- **Task statement**:
Across all the records, filter for lines with the word "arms" and copy them.
* * * * *
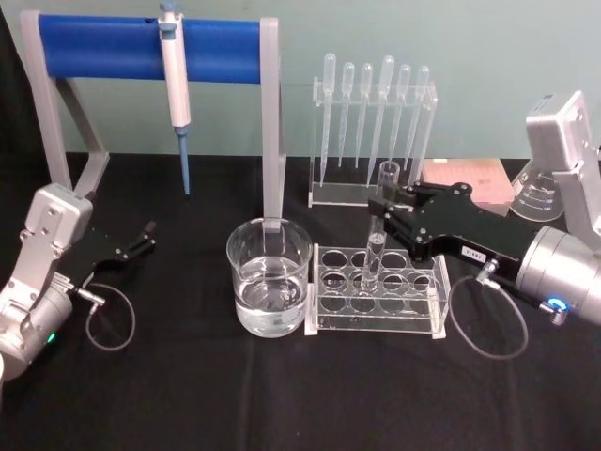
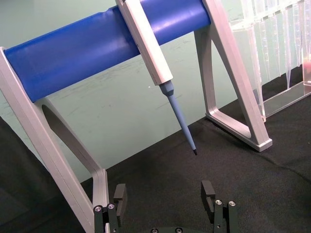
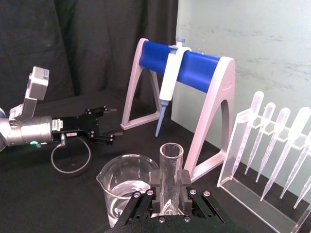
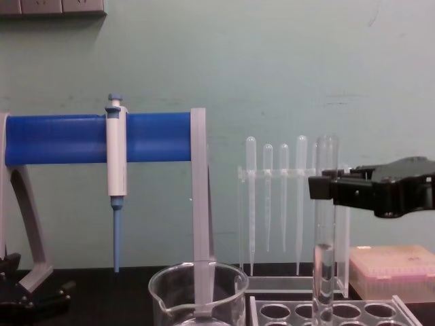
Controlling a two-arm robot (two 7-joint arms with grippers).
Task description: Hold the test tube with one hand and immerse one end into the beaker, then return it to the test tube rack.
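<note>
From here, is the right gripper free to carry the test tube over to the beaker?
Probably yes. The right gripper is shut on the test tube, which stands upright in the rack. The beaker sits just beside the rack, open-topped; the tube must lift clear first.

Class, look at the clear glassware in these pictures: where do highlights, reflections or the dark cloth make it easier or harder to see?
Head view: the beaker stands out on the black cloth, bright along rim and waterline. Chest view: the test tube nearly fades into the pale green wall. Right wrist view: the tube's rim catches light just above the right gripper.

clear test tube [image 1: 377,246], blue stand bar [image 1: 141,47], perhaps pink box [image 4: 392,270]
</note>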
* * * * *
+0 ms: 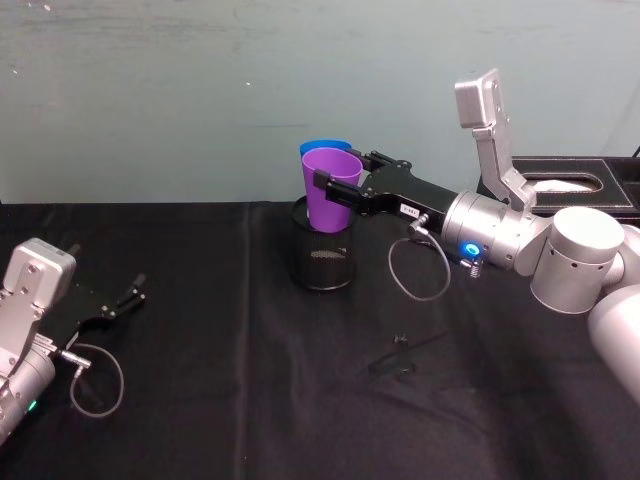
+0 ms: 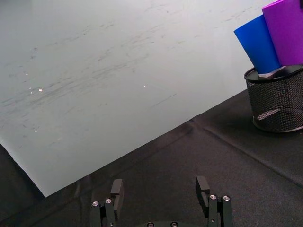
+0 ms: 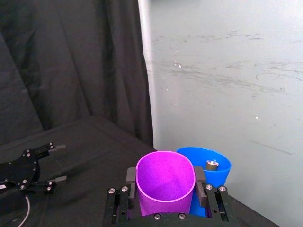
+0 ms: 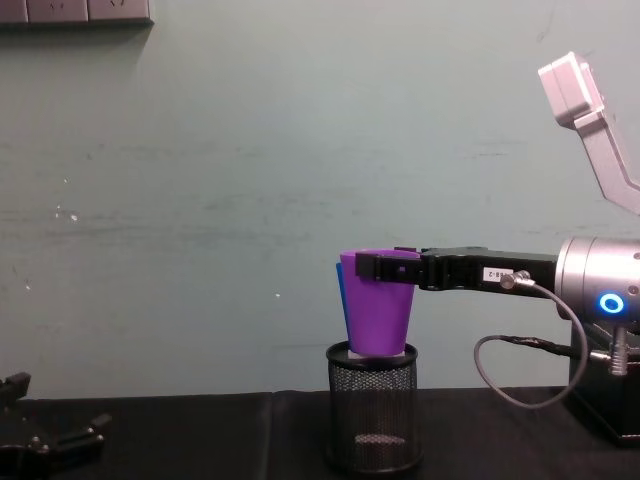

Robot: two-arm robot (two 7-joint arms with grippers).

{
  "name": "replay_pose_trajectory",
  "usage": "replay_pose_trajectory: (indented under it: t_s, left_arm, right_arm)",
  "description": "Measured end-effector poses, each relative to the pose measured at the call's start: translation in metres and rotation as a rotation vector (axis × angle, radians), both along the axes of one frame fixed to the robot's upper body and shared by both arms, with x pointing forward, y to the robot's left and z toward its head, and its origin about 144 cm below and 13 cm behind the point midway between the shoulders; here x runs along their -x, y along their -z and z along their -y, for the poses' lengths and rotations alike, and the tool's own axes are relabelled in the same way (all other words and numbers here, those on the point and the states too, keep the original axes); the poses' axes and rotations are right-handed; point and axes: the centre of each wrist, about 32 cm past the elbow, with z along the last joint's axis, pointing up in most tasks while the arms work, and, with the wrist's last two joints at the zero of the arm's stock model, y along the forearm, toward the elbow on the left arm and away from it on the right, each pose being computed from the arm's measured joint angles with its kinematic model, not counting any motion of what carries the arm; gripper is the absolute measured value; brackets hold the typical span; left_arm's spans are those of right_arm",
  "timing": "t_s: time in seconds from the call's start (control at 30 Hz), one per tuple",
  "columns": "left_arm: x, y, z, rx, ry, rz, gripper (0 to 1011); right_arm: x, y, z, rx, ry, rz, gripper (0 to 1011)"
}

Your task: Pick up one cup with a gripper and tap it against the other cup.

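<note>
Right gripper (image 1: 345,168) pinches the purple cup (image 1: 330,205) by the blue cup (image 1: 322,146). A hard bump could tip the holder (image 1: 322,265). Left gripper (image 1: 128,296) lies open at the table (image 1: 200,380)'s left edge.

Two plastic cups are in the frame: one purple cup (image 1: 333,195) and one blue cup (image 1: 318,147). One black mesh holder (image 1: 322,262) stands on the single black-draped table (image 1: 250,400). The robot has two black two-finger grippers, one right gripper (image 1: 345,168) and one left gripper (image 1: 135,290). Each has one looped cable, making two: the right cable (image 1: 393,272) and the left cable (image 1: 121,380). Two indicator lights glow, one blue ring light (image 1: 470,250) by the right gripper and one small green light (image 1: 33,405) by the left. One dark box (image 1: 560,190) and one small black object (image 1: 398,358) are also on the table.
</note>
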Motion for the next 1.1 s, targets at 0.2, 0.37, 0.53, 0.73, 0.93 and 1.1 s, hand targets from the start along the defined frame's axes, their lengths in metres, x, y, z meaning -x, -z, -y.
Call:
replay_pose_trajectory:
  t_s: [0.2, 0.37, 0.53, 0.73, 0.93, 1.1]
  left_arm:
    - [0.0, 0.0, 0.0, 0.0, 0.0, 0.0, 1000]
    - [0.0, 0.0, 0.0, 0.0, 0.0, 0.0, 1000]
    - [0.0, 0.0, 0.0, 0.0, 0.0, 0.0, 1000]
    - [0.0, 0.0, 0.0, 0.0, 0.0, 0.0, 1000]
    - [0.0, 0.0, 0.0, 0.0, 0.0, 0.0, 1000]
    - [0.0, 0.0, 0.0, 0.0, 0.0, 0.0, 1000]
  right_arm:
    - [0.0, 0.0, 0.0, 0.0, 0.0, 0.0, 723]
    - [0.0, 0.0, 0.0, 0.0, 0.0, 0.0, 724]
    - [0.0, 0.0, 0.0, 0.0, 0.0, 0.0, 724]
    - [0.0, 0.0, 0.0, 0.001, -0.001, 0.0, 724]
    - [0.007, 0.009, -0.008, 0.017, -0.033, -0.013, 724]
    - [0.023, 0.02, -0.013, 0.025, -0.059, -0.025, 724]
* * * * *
- **Exercise answer**:
Controlling a two-arm robot (two 7-joint arms with grippers).
Robot: two-arm robot (two 7-joint arms with grippers).
  "description": "Measured end-effector poses, each relative to the pose measured at the call's start: translation in metres and rotation as a rotation vector (axis × angle, radians), both along the axes of one frame fixed to the robot's upper body and shared by both arms, with x pointing forward, y to the robot's left and z toward its head, and its origin about 144 cm below and 13 cm behind the point midway between the shoulders; here x runs along their -x, y along their -z and z along their -y, for the poses' lengths and rotations alike, and the tool's own axes are relabelled in the same way (all other words and numbers here, those on the point and the states too, keep the original axes); the poses' axes and rotations are right-handed; point and axes: the centre of each wrist, about 32 cm past the elbow, with z along the last joint's axis, pointing up in most tasks while the arms work, and, with the wrist's last two joints at the zero of the arm's stock model, y along the forearm, toward the elbow on the left arm and away from it on the right, each pose being computed from the arm's measured joint angles with its kinematic model, not counting any motion of what carries the arm; gripper is the absolute measured value; brackets hold the typical span; left_arm's spans are those of right_arm",

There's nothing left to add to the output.